Exercise directions: An exact transcription of all the records, free of pictures, is the expected answer.
(Beginning of The data)
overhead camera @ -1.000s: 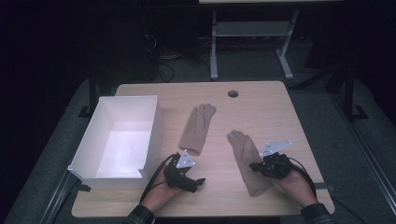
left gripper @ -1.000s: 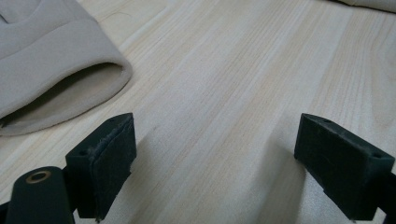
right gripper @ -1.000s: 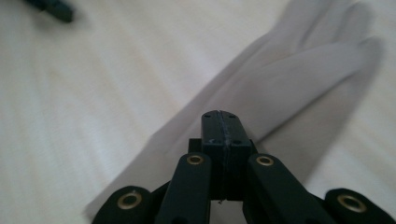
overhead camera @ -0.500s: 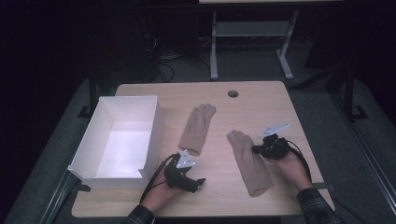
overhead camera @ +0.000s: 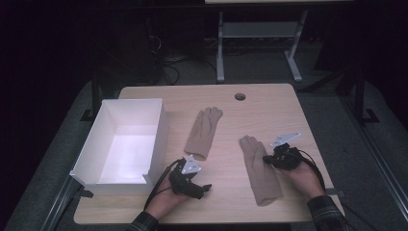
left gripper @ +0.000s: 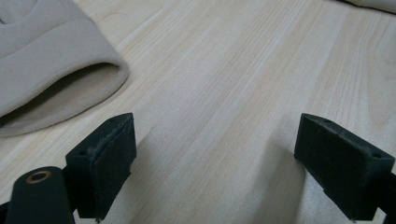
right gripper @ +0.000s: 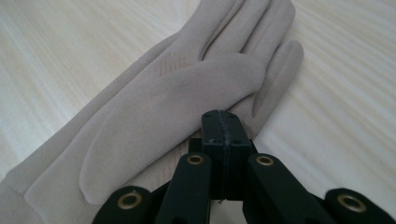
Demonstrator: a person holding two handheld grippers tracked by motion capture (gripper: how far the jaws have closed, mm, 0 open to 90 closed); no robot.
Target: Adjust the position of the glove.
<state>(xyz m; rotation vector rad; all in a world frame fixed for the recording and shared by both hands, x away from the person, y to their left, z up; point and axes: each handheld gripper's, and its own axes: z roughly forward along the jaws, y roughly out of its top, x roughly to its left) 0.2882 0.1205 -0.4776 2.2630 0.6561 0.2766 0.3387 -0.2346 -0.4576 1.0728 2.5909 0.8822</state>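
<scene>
My right claw (overhead camera: 267,159) is clenched, pads pressed flat together with nothing between them. In the right gripper view the shut tips (right gripper: 222,125) sit just at the thumb-side edge of the near glove (right gripper: 177,93); can't tell if they touch the fabric. In the high view that glove (overhead camera: 260,171) lies right of centre, fingers toward the top of the frame, cuff toward the bottom edge of the table (overhead camera: 269,115).

My left claw (overhead camera: 204,185) is released, jaws spread wide, bare wood between them in the left gripper view. It rests low at lower centre of the high view. The second glove (overhead camera: 204,132) is at centre frame; its open cuff (left gripper: 60,88) shows at the upper left of the left gripper view, near my left-hand pad but apart from it.

White box (overhead camera: 126,142) fills the left side, its right wall just beside my left claw. Open wood between the two gloves, and a wide free strip across the top of the table around the round hole (overhead camera: 240,96). Right glove's cuff is close to the table's near edge; little margin there.
</scene>
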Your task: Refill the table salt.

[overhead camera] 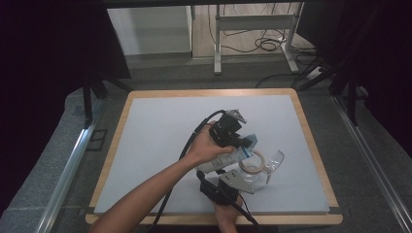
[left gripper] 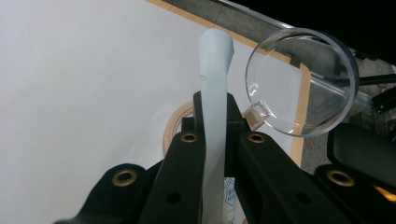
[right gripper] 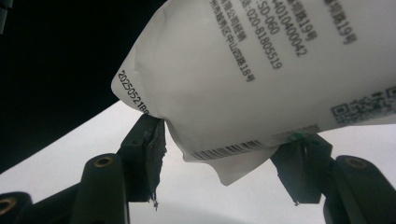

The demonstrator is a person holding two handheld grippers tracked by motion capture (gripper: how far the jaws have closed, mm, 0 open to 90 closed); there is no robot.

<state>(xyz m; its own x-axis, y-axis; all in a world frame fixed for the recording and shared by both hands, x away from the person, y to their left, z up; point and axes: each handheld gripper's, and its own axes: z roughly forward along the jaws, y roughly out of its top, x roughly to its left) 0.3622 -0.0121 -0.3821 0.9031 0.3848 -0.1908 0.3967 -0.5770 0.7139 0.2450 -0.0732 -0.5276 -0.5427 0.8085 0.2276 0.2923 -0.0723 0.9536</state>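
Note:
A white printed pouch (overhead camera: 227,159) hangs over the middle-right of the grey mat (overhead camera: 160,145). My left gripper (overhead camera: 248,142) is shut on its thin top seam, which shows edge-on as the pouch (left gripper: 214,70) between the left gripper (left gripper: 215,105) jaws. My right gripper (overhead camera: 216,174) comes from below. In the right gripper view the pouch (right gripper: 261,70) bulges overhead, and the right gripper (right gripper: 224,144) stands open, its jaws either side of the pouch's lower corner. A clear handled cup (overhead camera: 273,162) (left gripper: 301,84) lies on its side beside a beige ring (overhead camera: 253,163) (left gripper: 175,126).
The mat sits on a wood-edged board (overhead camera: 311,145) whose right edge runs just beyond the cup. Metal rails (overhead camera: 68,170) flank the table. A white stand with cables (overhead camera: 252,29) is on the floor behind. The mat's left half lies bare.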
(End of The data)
Answer section:
overhead camera @ -1.000s: 
left gripper @ -1.000s: 
right gripper @ -1.000s: 
overhead camera @ -0.500s: 
overhead camera @ +0.000s: 
left gripper @ +0.000s: 
right gripper @ +0.000s: 
Demonstrator: a person holding two handheld grippers tracked by motion capture (gripper: how far the jaws have closed, mm, 0 open to 90 closed); no robot.
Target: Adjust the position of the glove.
<state>(xyz m; rotation vector rad; all in a world frame fixed for the recording and shared by both hands, x away from the person, y to their left, z up; point and axes: each handheld gripper's, and its own axes: z roughly forward along the jaws, y roughly out of its top, x roughly to its left) 0.2882 0.1205 -0.4776 2.2630 0.6561 0.2766 0.3387 -0.2346 -0.4576 1.0728 2.5909 0.8822</state>
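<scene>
My right claw (overhead camera: 267,159) is clenched, pads pressed flat together with nothing between them. In the right gripper view the shut tips (right gripper: 222,125) sit just at the thumb-side edge of the near glove (right gripper: 177,93); can't tell if they touch the fabric. In the high view that glove (overhead camera: 260,171) lies right of centre, fingers toward the top of the frame, cuff toward the bottom edge of the table (overhead camera: 269,115).

My left claw (overhead camera: 204,185) is released, jaws spread wide, bare wood between them in the left gripper view. It rests low at lower centre of the high view. The second glove (overhead camera: 204,132) is at centre frame; its open cuff (left gripper: 60,88) shows at the upper left of the left gripper view, near my left-hand pad but apart from it.

White box (overhead camera: 126,142) fills the left side, its right wall just beside my left claw. Open wood between the two gloves, and a wide free strip across the top of the table around the round hole (overhead camera: 240,96). Right glove's cuff is close to the table's near edge; little margin there.
</scene>
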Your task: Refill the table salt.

[overhead camera] 
[left gripper] 
[right gripper] 

The demonstrator is a person holding two handheld grippers tracked by motion capture (gripper: how far the jaws have closed, mm, 0 open to 90 closed); there is no robot.

<state>(xyz m; its own x-axis, y-axis; all in a world frame fixed for the recording and shared by both hands, x away from the person, y to their left, z up; point and axes: each handheld gripper's, and its own axes: z roughly forward along the jaws, y roughly out of its top, x roughly to its left) 0.3622 -0.0121 -0.3821 0.9031 0.3848 -0.1908 0.3967 -0.5770 0.7139 0.2450 -0.0732 -0.5276 -0.5427 0.8085 0.2276 0.2923 -0.0723 0.9536</state>
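Note:
A white printed pouch (overhead camera: 227,159) hangs over the middle-right of the grey mat (overhead camera: 160,145). My left gripper (overhead camera: 248,142) is shut on its thin top seam, which shows edge-on as the pouch (left gripper: 214,70) between the left gripper (left gripper: 215,105) jaws. My right gripper (overhead camera: 216,174) comes from below. In the right gripper view the pouch (right gripper: 261,70) bulges overhead, and the right gripper (right gripper: 224,144) stands open, its jaws either side of the pouch's lower corner. A clear handled cup (overhead camera: 273,162) (left gripper: 301,84) lies on its side beside a beige ring (overhead camera: 253,163) (left gripper: 175,126).
The mat sits on a wood-edged board (overhead camera: 311,145) whose right edge runs just beyond the cup. Metal rails (overhead camera: 68,170) flank the table. A white stand with cables (overhead camera: 252,29) is on the floor behind. The mat's left half lies bare.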

Nothing else goes in the answer.